By making solar data easier to aggregate and share through a common API and other data standards, the industry could pool its wealth of data and arm solar developers with more information to address investor questions and concerns. Organizations like PV 2.0 are helping to increase transparency by leveraging big data within the solar industry.

Unlocking solar data and aggregating all the blocks of information from different sources are smart moves for a rapidly evolving industry. Putting together these tiles of information and zooming out reveals a larger mosaic, showing potential problems that would not have been noticed when examining the individual pieces.

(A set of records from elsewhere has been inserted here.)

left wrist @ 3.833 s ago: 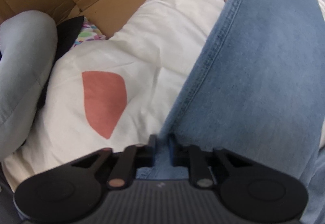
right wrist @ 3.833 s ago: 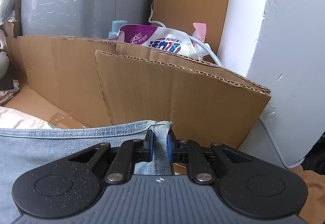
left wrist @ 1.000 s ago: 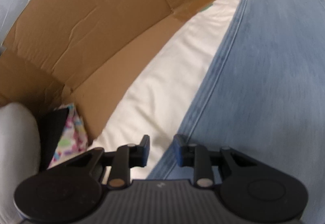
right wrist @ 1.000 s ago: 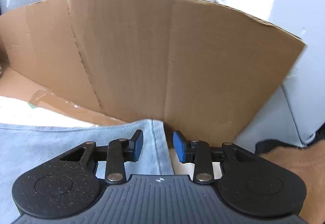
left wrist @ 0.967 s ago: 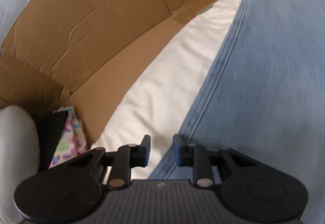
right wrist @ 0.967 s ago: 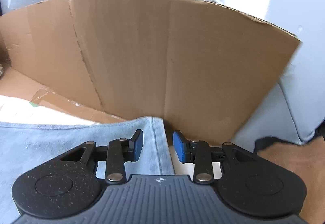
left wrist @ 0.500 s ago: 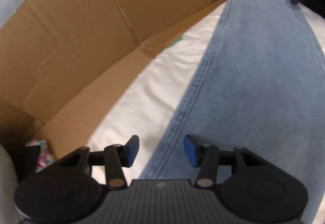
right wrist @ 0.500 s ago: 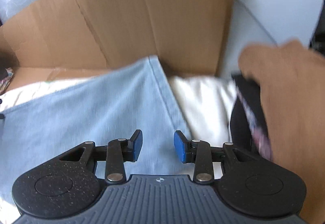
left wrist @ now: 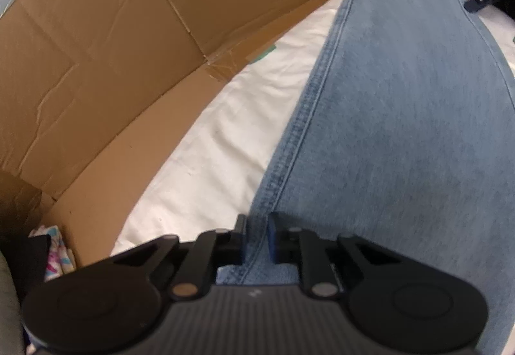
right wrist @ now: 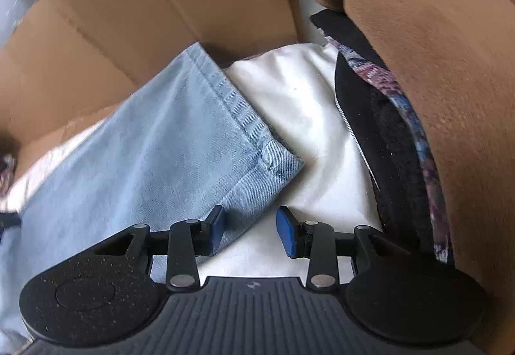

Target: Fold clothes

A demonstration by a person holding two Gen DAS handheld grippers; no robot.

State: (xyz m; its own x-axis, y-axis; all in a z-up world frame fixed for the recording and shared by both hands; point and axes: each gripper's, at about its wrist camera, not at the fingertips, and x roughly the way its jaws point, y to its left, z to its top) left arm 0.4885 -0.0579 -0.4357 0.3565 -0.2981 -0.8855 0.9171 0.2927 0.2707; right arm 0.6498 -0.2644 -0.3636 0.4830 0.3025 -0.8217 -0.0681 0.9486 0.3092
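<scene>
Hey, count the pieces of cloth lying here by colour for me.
Blue: 1, jeans
White: 1, sheet
Brown: 1, cloth
Black: 1, garment
Total: 4

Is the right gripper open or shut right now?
Open: the right gripper has a clear gap between its blue pads, over the jeans edge, gripping nothing.

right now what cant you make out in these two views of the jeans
- Left wrist view: whether the left gripper truly pinches the jeans; its jaws have just been closing on the seam edge, but the gripper body covers the denim below.
- Left wrist view: the jeans' right side, cut off by the frame edge.
- Right wrist view: the black garment, mostly buried under the brown garment.
- Right wrist view: the rest of the jeans beyond the hem corner, cut off at the left edge.
</scene>
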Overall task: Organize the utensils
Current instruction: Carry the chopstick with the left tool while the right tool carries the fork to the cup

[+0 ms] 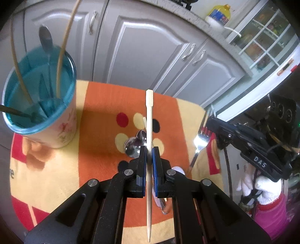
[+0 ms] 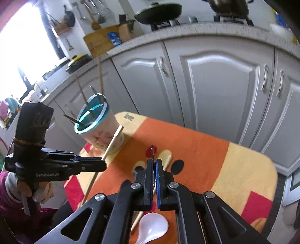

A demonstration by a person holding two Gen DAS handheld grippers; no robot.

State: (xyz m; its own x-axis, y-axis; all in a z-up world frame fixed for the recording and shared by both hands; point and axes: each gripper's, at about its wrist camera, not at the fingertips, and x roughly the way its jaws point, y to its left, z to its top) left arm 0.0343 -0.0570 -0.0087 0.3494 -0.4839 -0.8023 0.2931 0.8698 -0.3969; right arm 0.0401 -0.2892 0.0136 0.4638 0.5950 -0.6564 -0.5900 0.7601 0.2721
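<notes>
My left gripper (image 1: 149, 150) is shut on a wooden chopstick (image 1: 149, 120) and holds it above the orange mat; it shows in the right wrist view (image 2: 102, 165) with the chopstick (image 2: 114, 138) slanting up beside the cup. The blue-lined floral cup (image 1: 40, 105) (image 2: 97, 127) stands at the mat's far left and holds two chopsticks, a spoon and other utensils. My right gripper (image 2: 154, 163) is shut on a metal fork (image 1: 199, 144), seen edge-on as a thin blade (image 2: 152, 153). Metal spoons (image 1: 134, 146), another chopstick (image 2: 166, 162) and a white spoon (image 2: 151, 228) lie on the mat.
The orange, yellow and red patterned mat (image 1: 101, 131) (image 2: 202, 161) covers a small table. Grey cabinet doors (image 1: 142, 47) (image 2: 215, 84) stand right behind it. A countertop with an oil bottle (image 1: 218, 16), a wok and boards runs above.
</notes>
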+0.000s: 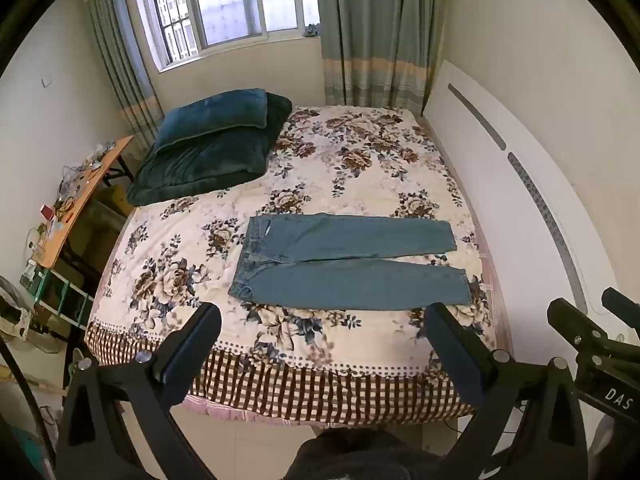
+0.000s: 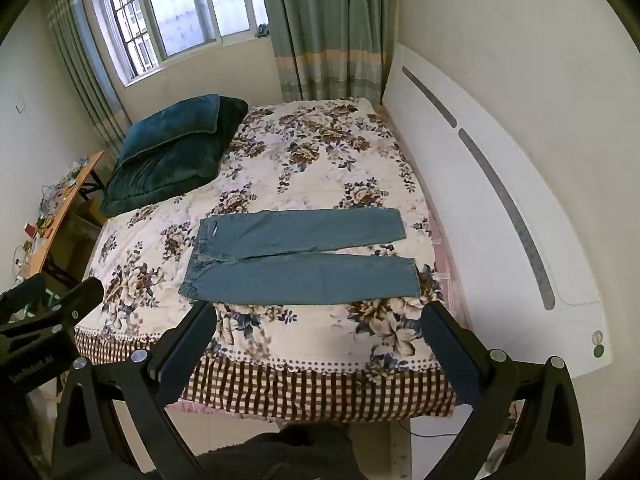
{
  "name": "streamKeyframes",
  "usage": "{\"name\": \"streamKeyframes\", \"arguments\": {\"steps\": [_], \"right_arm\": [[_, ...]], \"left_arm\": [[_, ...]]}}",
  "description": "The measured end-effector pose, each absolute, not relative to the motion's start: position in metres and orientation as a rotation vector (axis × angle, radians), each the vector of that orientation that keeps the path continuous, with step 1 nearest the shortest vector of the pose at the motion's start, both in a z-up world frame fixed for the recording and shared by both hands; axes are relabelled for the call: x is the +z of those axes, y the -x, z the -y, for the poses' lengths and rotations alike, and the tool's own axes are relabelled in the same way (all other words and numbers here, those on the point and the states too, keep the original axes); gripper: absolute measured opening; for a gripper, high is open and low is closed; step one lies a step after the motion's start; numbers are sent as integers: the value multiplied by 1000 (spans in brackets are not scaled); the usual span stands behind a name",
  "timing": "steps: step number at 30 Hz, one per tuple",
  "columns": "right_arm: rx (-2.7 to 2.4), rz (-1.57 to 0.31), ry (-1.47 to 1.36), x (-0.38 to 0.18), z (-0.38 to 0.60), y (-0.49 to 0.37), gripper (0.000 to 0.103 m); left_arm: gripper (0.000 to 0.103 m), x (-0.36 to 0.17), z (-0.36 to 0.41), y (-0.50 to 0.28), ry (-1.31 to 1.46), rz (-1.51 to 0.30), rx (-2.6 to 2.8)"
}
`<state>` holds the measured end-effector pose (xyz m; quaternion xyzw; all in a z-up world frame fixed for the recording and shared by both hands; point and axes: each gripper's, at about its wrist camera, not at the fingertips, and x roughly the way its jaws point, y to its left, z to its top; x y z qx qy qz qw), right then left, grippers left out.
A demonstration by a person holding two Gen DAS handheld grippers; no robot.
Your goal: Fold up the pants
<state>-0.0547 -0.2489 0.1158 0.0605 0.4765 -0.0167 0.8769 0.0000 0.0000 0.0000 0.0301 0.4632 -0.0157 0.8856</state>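
A pair of blue jeans [image 1: 348,260] lies flat on the floral bedspread [image 1: 360,168], waistband to the left, both legs stretched to the right and slightly apart. It also shows in the right wrist view [image 2: 300,256]. My left gripper [image 1: 324,316] is open and empty, held above the bed's near edge, short of the jeans. My right gripper [image 2: 320,316] is open and empty too, at the same distance. The right gripper also shows at the right edge of the left wrist view [image 1: 592,320], and the left gripper at the left edge of the right wrist view [image 2: 52,300].
Dark teal pillows [image 1: 212,148] lie at the bed's far left. A white headboard [image 1: 520,208] runs along the right. A cluttered wooden desk [image 1: 76,204] stands left of the bed. Window and curtains [image 1: 372,32] are behind. Tiled floor [image 1: 248,440] lies below.
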Motion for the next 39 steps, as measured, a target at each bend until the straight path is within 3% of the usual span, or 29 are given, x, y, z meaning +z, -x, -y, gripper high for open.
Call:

This was in large part the lost opportunity with PID. The data about yield degradation, deployment conditions, manufacturing practices and other key factors was not shared. Although the industry eventually figured out ways to solve PID issues, we could have discovered the solutions faster, and at lower cost, if standards and processes to share the data were established.

These are complex technical issues about which the data needed to capture insight exists across the solar industry, yet it is not being compiled. Opening up solar data will make it easier for financiers to invest in solar, while also lowering the cost of capital across the industry, improving quality and maximizing long-term energy harvest.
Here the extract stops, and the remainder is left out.